(TASK TO CARRY OUT):
Only the lines from the one containing "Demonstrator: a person" through the last line below belong in your copy; transcribe them exactly and omit any pictures.

(EXERCISE DATA):
=== Section Start ===
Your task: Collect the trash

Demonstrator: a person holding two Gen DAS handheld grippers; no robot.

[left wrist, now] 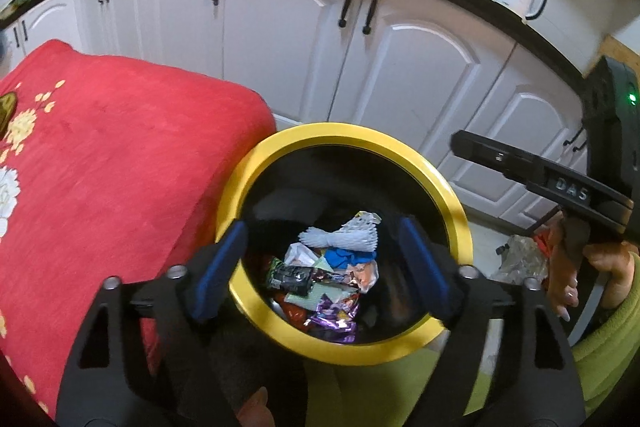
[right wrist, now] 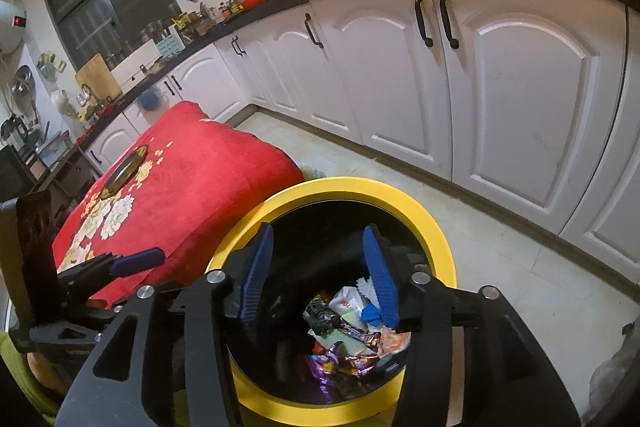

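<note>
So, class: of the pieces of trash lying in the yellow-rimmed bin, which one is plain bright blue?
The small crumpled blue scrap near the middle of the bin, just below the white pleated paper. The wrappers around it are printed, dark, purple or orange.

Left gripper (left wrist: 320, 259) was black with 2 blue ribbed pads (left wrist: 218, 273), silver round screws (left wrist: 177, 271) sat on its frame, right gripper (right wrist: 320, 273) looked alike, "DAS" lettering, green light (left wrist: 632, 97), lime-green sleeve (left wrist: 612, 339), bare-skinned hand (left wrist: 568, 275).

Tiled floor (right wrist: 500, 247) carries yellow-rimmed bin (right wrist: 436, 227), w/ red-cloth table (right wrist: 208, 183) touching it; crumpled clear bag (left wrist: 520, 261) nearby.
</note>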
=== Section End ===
(OUTPUT):
Demonstrator: a person holding two Gen DAS handheld grippers; no robot.

[left wrist, now] 
[right wrist, now] 

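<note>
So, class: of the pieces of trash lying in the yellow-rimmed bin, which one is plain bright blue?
The small crumpled blue scrap near the middle of the bin, just below the white pleated paper. The wrappers around it are printed, dark, purple or orange.

Left gripper (left wrist: 320, 259) was black with 2 blue ribbed pads (left wrist: 218, 273), silver round screws (left wrist: 177, 271) sat on its frame, right gripper (right wrist: 320, 273) looked alike, "DAS" lettering, green light (left wrist: 632, 97), lime-green sleeve (left wrist: 612, 339), bare-skinned hand (left wrist: 568, 275).

Tiled floor (right wrist: 500, 247) carries yellow-rimmed bin (right wrist: 436, 227), w/ red-cloth table (right wrist: 208, 183) touching it; crumpled clear bag (left wrist: 520, 261) nearby.
</note>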

Nothing else belongs to the answer.